松原氏 1つは、データ共通基盤の導入自体が非常にハードルが高いからだ。そもそも国内拠点ですら調達データの更新をリアルタイムで実現できていない状態で、いわんや海外では、ということになる。

 もう1つは十分な調達スキルを備えた人材が、現時点では海外拠点にそこまで多く在籍していないことだ。ここでいう調達スキルには、もちろん、安い調達先を見極めるといった調達コスト低減に関するものも含まれる。だが、それだけでない。信頼関係を築いてともに成長できるサプライヤーを見つける能力も非常に大事だ。サプライヤーの課題を見つけて、ともに改善活動に励むことで、コスト競争力を高めていけるスキルだ。

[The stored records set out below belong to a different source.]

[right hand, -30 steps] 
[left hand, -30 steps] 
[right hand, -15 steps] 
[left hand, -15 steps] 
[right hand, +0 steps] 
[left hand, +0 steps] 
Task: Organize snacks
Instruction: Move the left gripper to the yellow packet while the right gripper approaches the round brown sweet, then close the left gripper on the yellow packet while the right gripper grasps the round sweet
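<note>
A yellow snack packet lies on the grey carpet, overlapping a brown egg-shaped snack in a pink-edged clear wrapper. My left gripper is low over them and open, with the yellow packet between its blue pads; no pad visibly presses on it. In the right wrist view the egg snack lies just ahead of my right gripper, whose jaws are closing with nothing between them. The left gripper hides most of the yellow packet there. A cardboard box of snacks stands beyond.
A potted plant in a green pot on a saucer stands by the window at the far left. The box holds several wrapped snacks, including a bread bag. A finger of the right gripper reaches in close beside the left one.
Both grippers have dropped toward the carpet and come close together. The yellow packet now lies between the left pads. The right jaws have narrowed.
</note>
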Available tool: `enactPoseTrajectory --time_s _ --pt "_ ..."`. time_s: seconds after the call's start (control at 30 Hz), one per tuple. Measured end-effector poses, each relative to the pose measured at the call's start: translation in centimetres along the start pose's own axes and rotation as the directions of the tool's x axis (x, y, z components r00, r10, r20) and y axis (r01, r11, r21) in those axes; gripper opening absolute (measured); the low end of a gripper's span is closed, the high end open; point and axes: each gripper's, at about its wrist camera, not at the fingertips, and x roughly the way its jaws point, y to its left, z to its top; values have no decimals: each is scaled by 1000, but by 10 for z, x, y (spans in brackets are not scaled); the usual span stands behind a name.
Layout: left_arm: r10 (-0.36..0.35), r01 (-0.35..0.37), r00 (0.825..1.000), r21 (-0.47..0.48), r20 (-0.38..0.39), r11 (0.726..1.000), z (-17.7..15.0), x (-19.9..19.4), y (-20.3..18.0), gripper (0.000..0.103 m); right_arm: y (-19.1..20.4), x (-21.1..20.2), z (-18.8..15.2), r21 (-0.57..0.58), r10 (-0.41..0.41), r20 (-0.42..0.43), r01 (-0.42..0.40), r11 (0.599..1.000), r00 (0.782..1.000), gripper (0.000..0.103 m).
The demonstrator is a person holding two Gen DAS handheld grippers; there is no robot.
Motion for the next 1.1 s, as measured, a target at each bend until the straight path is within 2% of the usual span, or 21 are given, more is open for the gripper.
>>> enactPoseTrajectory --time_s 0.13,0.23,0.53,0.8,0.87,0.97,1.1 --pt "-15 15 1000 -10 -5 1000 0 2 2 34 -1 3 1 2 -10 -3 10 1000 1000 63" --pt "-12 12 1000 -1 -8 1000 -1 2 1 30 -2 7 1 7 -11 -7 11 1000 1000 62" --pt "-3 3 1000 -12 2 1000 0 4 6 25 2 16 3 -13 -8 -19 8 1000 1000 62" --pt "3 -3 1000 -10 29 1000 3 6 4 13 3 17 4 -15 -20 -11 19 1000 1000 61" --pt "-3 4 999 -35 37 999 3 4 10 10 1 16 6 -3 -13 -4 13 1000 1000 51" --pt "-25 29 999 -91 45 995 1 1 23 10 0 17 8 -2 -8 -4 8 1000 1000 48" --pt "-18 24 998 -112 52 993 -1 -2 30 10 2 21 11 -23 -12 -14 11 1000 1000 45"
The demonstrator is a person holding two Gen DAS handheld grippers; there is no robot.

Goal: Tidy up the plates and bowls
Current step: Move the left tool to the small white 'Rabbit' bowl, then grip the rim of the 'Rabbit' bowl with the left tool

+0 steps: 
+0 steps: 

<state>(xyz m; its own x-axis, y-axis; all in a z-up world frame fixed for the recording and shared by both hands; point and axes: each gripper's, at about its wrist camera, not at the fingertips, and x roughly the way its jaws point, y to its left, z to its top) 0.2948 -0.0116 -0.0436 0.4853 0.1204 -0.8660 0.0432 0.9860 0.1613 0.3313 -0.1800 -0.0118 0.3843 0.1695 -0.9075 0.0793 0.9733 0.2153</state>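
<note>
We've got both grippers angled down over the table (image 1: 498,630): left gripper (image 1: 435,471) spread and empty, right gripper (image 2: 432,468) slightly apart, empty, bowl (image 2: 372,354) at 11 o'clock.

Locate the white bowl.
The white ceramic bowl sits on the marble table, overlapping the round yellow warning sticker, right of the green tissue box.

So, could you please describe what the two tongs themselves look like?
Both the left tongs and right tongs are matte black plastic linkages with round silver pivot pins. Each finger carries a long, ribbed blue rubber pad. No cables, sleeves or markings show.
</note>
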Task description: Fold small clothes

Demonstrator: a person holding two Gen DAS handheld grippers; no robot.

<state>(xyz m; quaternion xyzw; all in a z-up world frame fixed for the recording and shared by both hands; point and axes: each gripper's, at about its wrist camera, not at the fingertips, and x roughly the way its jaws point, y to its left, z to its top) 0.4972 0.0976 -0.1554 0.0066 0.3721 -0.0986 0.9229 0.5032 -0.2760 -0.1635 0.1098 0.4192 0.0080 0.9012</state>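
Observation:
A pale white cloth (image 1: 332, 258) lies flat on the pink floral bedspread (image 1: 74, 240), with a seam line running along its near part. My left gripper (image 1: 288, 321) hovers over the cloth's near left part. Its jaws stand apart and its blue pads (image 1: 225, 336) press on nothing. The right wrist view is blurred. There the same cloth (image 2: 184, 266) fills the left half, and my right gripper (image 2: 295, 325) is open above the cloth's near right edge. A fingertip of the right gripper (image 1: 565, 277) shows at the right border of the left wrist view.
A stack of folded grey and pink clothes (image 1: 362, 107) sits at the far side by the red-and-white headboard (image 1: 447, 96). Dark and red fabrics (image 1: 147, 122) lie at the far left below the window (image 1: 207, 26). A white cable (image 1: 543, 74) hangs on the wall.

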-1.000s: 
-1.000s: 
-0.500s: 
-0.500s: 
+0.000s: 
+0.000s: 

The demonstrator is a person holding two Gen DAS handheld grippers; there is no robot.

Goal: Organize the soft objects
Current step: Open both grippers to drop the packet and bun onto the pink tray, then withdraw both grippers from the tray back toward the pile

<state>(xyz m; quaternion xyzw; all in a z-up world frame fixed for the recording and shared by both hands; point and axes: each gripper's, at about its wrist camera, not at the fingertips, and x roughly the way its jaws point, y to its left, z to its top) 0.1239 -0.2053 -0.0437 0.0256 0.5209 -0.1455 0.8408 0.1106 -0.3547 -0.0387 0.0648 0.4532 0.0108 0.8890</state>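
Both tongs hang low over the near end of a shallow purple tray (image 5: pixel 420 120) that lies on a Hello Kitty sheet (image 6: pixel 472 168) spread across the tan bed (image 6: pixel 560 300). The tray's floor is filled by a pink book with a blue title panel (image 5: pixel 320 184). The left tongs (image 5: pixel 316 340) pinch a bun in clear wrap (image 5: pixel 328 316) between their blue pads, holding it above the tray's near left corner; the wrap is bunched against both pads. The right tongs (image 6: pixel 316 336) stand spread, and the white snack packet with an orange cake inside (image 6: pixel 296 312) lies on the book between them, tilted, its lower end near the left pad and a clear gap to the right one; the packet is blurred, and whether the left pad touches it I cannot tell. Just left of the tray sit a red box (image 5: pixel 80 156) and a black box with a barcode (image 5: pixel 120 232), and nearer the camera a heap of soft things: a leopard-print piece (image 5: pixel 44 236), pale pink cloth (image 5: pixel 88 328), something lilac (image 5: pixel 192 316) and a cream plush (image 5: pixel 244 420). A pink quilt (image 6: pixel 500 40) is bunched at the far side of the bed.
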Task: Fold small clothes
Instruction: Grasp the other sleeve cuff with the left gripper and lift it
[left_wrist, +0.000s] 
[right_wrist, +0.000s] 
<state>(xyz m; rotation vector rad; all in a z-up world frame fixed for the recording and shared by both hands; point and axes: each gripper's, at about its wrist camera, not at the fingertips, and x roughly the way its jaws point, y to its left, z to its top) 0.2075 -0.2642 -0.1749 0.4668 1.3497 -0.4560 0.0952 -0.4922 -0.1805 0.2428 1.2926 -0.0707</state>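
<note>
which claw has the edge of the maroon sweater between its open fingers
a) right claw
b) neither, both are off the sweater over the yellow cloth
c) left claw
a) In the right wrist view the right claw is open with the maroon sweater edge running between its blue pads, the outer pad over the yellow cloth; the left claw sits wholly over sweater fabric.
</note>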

 調達戦略は単に部品や材料の調達コストを減らせればいいというものではない。サプライヤーと長期的な信頼関係を築くことが大事な場合もある。信頼があるからこそ、サプライヤー側が技術改善や技術革新などに取り組みやすくなる。自社にとって戦略的に重要なコア部品に携わるサプライヤーであれば、こうした関係を築くのが大事だ。部品や材料の位置付けをしっかりと定めて調達戦略を決める必要がある。こうしたスキルは、長年にわたり調達業務を経験した人材だからこそ身に付くものだ。

 もっとも、そうした人材であっても、サプライヤーに関するデータがなければ海外拠点で同じことをすることは難しい。というのも前提として、サプライヤーの見極めには比較対象となる企業が必要だからだ。

 日本であればサプライヤー候補がぱっと思い浮かぶという人でも、例えば、フィリピンやインドネシアや東南アジアなどではそうもいかない。グローバルで共有される調達データベースがあればコスト評価も行えるが、そうでなければ容易ではない。